Parmigiano-Reggiano is one of Italy’s most ancient and iconic cheeses, made in almost exactly the same way for at least 900 years. Just three ingredients—raw cow’s milk, calf rennet (a natural enzyme that helps the milk coagulate), and salt—are still used today; no additives are permitted. The production regulations specified under its Protected Designation of Origin status (PDO) are among the most stringent in Europe—so you know that any cheese labeled Parmigiano-Reggiano has followed strict rules from start to finish, and passed rigorous testing and quality control.
About 330 caseifici (dairies) make the prized wheels in a strictly defined geographical area of fertile countryside between the Po and Reno rivers; specifically, the entire production and aging process must take place in the provinces of Parma, Reggio Emilia, Modena, and parts of the provinces of Bologna and Mantova. The cows eat primarily locally grown forage (silage of any kind is banned), and the soil, natural flora, and climate conditions in this area of origin all contribute to the unique flavor of the cheese.
Although modern technology is used in the cheesemaking process today, very little else has changed since the Benedictine and Cistercian monks made this cheese in the Middle Ages.
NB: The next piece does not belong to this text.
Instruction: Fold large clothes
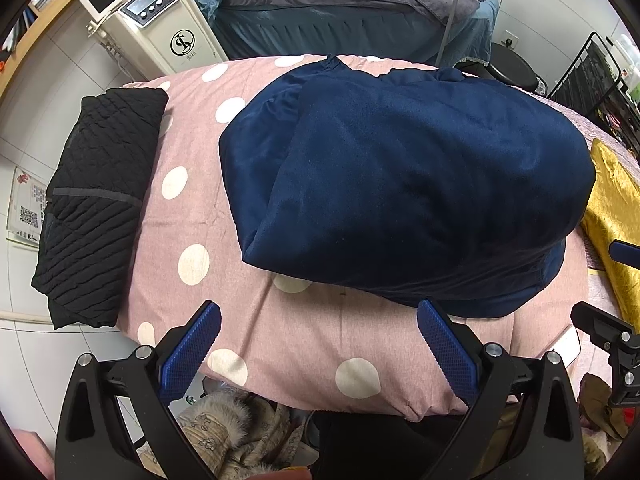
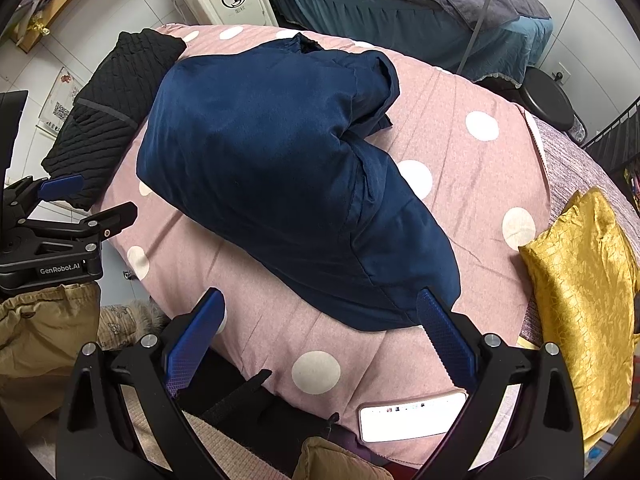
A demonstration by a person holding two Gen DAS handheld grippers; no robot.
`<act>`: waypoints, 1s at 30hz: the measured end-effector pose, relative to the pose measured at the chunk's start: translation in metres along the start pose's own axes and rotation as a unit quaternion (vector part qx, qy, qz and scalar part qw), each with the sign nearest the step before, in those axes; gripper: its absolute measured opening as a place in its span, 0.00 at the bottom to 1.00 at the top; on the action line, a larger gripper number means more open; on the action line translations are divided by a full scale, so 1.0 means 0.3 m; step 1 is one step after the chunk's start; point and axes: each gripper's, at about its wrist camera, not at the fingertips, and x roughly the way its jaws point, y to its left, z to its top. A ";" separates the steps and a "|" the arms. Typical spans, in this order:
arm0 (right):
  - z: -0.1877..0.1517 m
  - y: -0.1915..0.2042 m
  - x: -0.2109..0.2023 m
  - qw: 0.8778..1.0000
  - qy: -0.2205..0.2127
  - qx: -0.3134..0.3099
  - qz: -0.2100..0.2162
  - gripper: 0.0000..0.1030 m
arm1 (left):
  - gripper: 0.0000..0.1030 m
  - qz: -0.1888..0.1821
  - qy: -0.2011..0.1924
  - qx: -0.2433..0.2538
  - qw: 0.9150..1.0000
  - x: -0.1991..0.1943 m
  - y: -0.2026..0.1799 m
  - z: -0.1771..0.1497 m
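A navy blue garment (image 1: 404, 184) lies folded in a thick bundle on the pink polka-dot quilt (image 1: 192, 216); it also shows in the right wrist view (image 2: 280, 176). My left gripper (image 1: 318, 326) is open and empty, just in front of the bundle's near edge. My right gripper (image 2: 320, 312) is open and empty, its right finger (image 2: 440, 332) close to the bundle's near corner. The left gripper also shows in the right wrist view (image 2: 76, 208) at the far left.
A folded black quilted garment (image 1: 96, 208) lies at the quilt's left edge. A gold cushion (image 2: 580, 292) lies at the right. A phone (image 2: 412, 416) rests on the quilt's near edge. A white machine (image 1: 156, 20) and a dark bed (image 1: 352, 12) stand behind.
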 end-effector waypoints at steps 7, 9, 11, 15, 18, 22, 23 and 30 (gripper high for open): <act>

The skills and expertise of the cheesemakers are essential every step of the way—something I witnessed firsthand on visits to several Parmigiano-Reggiano producers. They use their hands to assess the consistency of the pudding-like coagulated milk to determine if it is ready to be cut, then break it down into tiny granules with a large whisk-like tool called a spino in a matter of minutes. After the rice-sized curds are cooked and settle together in the bottom of the gleaming copper vats, they lift the roughly 200-pound mass from the whey with a wooden paddle, capture it in a large cloth and hoist it up for draining, and then cut it into two parts, or gemelli (twins), that will become two wheels of Parmigiano-Reggiano.
The individual attention continues throughout the maturation process, and after the minimum aging period of 12 months, every single wheel—over 3.6 million are produced annually—is inspected by a battitore (drummer) who uses a small metal hammer to tap around the surfaces of the cheese while listening for sounds that indicate cracks or other defects. Those that pass (and up to 10% are rejected) are fire-branded with the official consortium stamp. After 18 months of aging, the mark “Extra” or “Export” can be added, and most of what we see in the US is aged at least 24 months.
Parmigiano-Reggiano at this point in its life cycle is typically a harmonious balance of savory and sweet, with fruity notes of pineapple, and a moist but grainy, crystalline texture. The crunchy bits are visible as white spots in the paste and sometimes mistaken for salt grains, but they are actually crystals of an amino acid, tyrosine. Many cheese lovers and experts consider Parmigiano-Reggiano to be at its peak from 24–30 months, although this is a cheese that stands the test of time, and can be aged upwards of five, and even 10 years.
The signature pin-dots spelling out Parmigiano-Reggiano on the rind, along with the month (abbreviated in Italian) and year of production, are an indication that the product is the authentic Italian “King of Cheeses.” The minimum weight of a wheel is 66 pounds, although they average a hefty 88 pounds. Domestic cheeses called Parmesan may have green, white, and red flags on their labels, but keep in mind that they differ in significant ways from the original, and are not subject to the same rigid rules of production.
A number of Parmigiano-Reggiano producers offer visits to the public, and if you have the opportunity, I highly recommend that you seek one out, as witnessing the creation of this regal cheese is a magical experience. Fortunately, the famed formaggio is widely available in the US; given its pronounced flavor, a little goes a long way when using it as an ingredient in any dish, but my favorite way to enjoy it is unadorned, breaking off chunks from a wedge so I can savor the salty, sweet, umami, crunchy complexity in all its glory. Parmigiano-Reggiano lives up to its reputation—this storied cheese is truly fit for a king.